Skip to the content.

Addressing the Comparability Crisis in Adaptive SNNs

Authors: Jhon Intriago, Pablo A. Estévez

Presentation type: Poster at SNUFA 2025 online workshop (5-6 Nov 2025)

Abstract

The rapid evolution of Adaptive Spiking Neural Networks (ASNNs) is impeded by issues related to comparability. We find that reproducing and comparing state-of-the-art results is difficult due to inconsistent protocols and subtle data handling differences.

The core problem lies in data fidelity and optimization integration. First, regarding Spike Data Fidelity and Representation, many SNN libraries use data representations that are not true, spike events. Instead, they represent accumulated, collapsed values within sparse tensor formats. This fundamentally alters the dynamics, leading to learning that is not genuinely spike-based and invalidating direct performance comparisons between models trained on true versus collapsed spike streams. Second, optimization techniques (e.g., RAdam, custom learning rules) are often integrated without proper ablation, making it impossible to isolate the actual contribution of the proposed ASNN method. Third, regarding Protocol Inconsistency, variables like time-step resolution (Δt) and sequence length are rarely controlled across papers, further decoupling results.

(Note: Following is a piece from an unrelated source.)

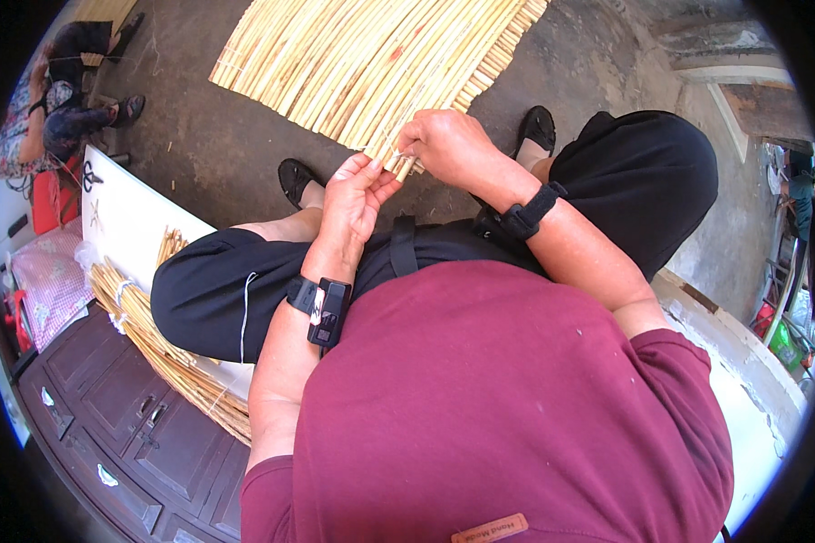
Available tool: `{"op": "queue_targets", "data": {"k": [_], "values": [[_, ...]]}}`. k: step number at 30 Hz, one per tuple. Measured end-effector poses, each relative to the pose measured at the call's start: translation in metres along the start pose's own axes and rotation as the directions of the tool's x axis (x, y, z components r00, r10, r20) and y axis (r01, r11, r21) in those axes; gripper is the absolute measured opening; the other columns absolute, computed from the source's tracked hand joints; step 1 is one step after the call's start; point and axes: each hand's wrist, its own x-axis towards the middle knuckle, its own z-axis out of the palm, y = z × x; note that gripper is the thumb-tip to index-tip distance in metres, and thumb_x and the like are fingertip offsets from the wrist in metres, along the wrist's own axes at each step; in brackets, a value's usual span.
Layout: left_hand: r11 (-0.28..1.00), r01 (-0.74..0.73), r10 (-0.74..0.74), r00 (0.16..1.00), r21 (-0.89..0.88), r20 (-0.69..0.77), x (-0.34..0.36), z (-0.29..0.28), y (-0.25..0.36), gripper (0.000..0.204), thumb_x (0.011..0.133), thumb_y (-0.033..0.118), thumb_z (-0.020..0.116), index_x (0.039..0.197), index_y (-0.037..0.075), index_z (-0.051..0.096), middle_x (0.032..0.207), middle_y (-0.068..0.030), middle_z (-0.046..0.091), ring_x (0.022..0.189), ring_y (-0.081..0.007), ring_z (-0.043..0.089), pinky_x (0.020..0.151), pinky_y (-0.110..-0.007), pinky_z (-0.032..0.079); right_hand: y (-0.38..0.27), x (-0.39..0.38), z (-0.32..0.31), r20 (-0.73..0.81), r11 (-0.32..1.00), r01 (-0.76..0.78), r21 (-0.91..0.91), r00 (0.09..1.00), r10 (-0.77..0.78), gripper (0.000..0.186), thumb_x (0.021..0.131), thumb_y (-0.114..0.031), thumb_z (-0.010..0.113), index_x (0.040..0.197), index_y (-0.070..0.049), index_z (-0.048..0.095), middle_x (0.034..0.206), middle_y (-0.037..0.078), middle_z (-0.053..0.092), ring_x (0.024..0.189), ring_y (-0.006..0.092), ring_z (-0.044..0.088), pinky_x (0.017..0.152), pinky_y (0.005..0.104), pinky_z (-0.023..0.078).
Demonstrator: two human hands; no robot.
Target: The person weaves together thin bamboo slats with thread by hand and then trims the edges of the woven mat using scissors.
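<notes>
We have our hands together at the near corner of a mat of pale sticks (371, 68). Our left hand (358, 195) pinches the stick ends between thumb and fingers, and our right hand (448, 149), just beside it, has its fingertips pressed on a thin white string (400, 156) at the same corner. The mat stretches away from us over the grey floor (186, 86), its sticks side by side; we cannot tell how much of it rests on the ground. Our black shoes stand apart, to either side of that near corner. We wear a dark strap on each wrist, the left one carrying a small black device (330, 312). By our left knee, a long bundle of sticks (181, 362) lies between a white board (131, 204) and a dark brown cabinet (140, 434). Farther off on that side sits another person (59, 118).
</notes>
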Motion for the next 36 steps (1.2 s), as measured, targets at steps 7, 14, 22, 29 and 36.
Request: {"op": "queue_targets", "data": {"k": [7, 14, 22, 29, 36], "values": [[1.000, 0.006, -0.006, 1.000, -0.001, 0.012, 0.000, 0.006, 0.000, 0.005, 0.090, 0.006, 0.060, 0.094, 0.004, 0.058, 0.088, -0.0073, 0.064, 0.079, -0.0199, 0.064, 0.077, -0.038, 0.056, 0.000, 0.010, -0.012, 0.129, 0.996, -0.089, -0.004, 0.988, 0.089, 0.008, 0.078, -0.017, 0.066, 0.082, -0.012, 0.071, 0.084, 0.007, 0.068, 0.083, 0.0279, 0.065, 0.071, 0.0384, 0.050], [0.999, -0.051, 0.050, 0.997, -0.013, -0.053, -0.008, 0.017, 0.012, 0.019, 0.090, 0.012, 0.059, 0.106, 0.003, 0.052, 0.097, -0.0118, 0.063, 0.081, -0.0231, 0.064, 0.072, -0.038, 0.056, 0.006, 0.002, -0.021, 0.047, 0.987, -0.122, 0.109, 0.992, 0.117, 0.009, 0.078, -0.015, 0.066, 0.083, -0.008, 0.070, 0.081, 0.010, 0.067, 0.078, 0.0262, 0.065, 0.071, 0.0353, 0.050], [0.970, -0.224, 0.231, 0.970, 0.090, -0.072, 0.004, 0.008, 0.022, 0.018, 0.090, 0.014, 0.060, 0.104, 0.005, 0.053, 0.080, -0.0033, 0.059, 0.061, -0.0140, 0.061, 0.055, -0.029, 0.054, 0.017, -0.003, -0.034, -0.071, 0.961, -0.157, 0.229, 0.982, 0.178, 0.014, 0.085, -0.017, 0.057, 0.089, -0.007, 0.066, 0.078, 0.017, 0.065, 0.076, 0.0331, 0.064, 0.069, 0.0402, 0.049], [0.960, 0.004, 0.034, 0.991, 0.279, -0.132, -0.010, 0.009, 0.027, 0.014, 0.094, 0.017, 0.056, 0.088, 0.005, 0.058, 0.064, -0.0016, 0.053, 0.052, -0.0115, 0.053, 0.051, -0.026, 0.049, 0.012, -0.012, -0.041, 0.148, 0.853, -0.348, 0.390, 0.938, 0.315, 0.014, 0.089, -0.017, 0.053, 0.090, -0.004, 0.059, 0.065, 0.012, 0.061, 0.055, 0.0214, 0.060, 0.054, 0.0342, 0.047], [0.908, -0.189, 0.225, 0.973, 0.375, -0.054, -0.017, 0.027, 0.023, 0.015, 0.093, 0.016, 0.055, 0.083, 0.005, 0.056, 0.062, -0.0001, 0.051, 0.048, -0.0086, 0.047, 0.045, -0.024, 0.041, 0.030, -0.019, -0.034, 0.111, 0.753, -0.341, 0.563, 0.934, 0.340, 0.010, 0.094, -0.014, 0.050, 0.091, -0.004, 0.052, 0.062, 0.004, 0.055, 0.047, 0.0104, 0.052, 0.045, 0.0269, 0.041]]}}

For reliable scientific benchmarking, we propose Standardized Evaluation Rules. In terms of Transparency, explicitly disclose the spike data representation used (discrete events vs. accumulated values). For Ablation study, mandatory systematic comparison that isolates a novel method’s gain from the effects of the optimizer and data encoding. Finally, for Baseline Control, use identical hyperparameter settings when comparing against simple, established baselines (e.g., standard LIF, BRF, ADLIF neuron models).

We advocate for mandatory code release and transparent data-handling protocols to enable reliable, cumulative progress in the SNNs models.